Na época das passeatas de 2013, pouco antes de serem tomadas pela direita, Jabor soltou um comentário que quase me fez bater o carro – estava em viagem para Minas Gerais. Disse que o comunismo não acabou com o fim da União Soviética. Explodiu e se transformou em milhares de fragmentos que invadiam o cérebro das pessoas, contaminando-as.

Na sequencia, chamou o movimento pelo passe livre de ”30 centavos de merda”. Ironizei a fala com minha companheira Eugênia.
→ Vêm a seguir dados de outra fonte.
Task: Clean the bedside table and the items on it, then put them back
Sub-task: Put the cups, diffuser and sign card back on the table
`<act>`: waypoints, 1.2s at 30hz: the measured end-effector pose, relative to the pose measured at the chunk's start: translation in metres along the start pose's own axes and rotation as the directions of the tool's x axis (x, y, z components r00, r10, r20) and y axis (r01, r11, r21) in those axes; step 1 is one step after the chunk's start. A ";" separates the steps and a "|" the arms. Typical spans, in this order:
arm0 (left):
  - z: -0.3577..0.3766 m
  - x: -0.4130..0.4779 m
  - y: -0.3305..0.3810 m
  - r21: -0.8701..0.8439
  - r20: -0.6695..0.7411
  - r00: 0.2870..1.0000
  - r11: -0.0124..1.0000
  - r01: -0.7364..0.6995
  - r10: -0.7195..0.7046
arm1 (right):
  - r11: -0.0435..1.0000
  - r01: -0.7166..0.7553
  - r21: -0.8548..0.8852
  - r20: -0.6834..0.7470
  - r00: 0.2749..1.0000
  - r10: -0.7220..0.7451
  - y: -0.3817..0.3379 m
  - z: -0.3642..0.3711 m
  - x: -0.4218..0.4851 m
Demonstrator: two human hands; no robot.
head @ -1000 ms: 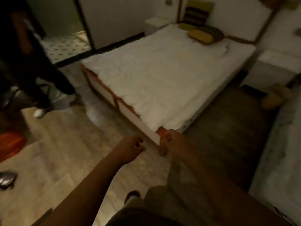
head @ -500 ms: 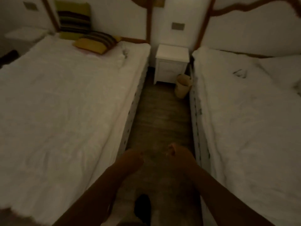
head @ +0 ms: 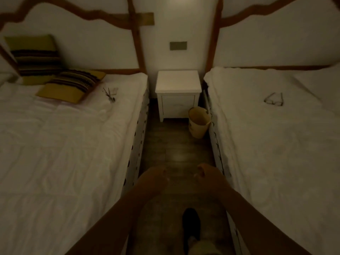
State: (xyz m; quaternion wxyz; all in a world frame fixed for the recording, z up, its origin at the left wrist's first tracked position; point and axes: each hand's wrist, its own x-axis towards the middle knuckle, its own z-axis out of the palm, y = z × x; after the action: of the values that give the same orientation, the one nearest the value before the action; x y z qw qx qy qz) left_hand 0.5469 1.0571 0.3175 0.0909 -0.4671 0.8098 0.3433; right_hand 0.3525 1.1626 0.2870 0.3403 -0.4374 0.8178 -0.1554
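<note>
The white bedside table (head: pixel 178 80) stands against the wall at the far end of the aisle between two beds, and its top looks bare. A pair of glasses (head: pixel 273 102) lies on the right bed. On the left bed, near the pillows, lie a small bundle of dark twigs (head: pixel 109 95) and a small pale object (head: pixel 115 91). My left hand (head: pixel 154 178) and my right hand (head: pixel 207 174) hover low over the aisle floor, well short of the table. Both have their fingers curled in, and I see nothing in them.
A cream wastebasket (head: pixel 199 124) stands on the floor at the table's right front corner, against the right bed (head: pixel 276 153). The left bed (head: pixel 64 144) carries two striped pillows (head: pixel 71 85). The dark wood aisle (head: pixel 176 148) is narrow. My dark shoe (head: pixel 191 225) is below.
The view swung from the foot of the left bed into the aisle between the beds, then moved closer to the bedside table. Both hands stay held out in front, curled.
</note>
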 end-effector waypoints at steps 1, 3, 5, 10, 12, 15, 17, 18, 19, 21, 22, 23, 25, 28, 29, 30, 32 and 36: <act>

Quer apostar como amanhã ele vai começar a elogiar os movimentos de rua?

De fato, Jabor ainda não se dera conta que a direita estava tomando as rédeas do passe livre. No dia seguinte, passou a elogiar as passeatas.

Nos últimos anos, tornou-se solitário, chamando a atenção de seus vizinhos do prédio, por pouco sair do apartamento ou receber visitas.

Sintomaticamente, hoje, as recordações e homenagens lembram o grande cineasta que foi.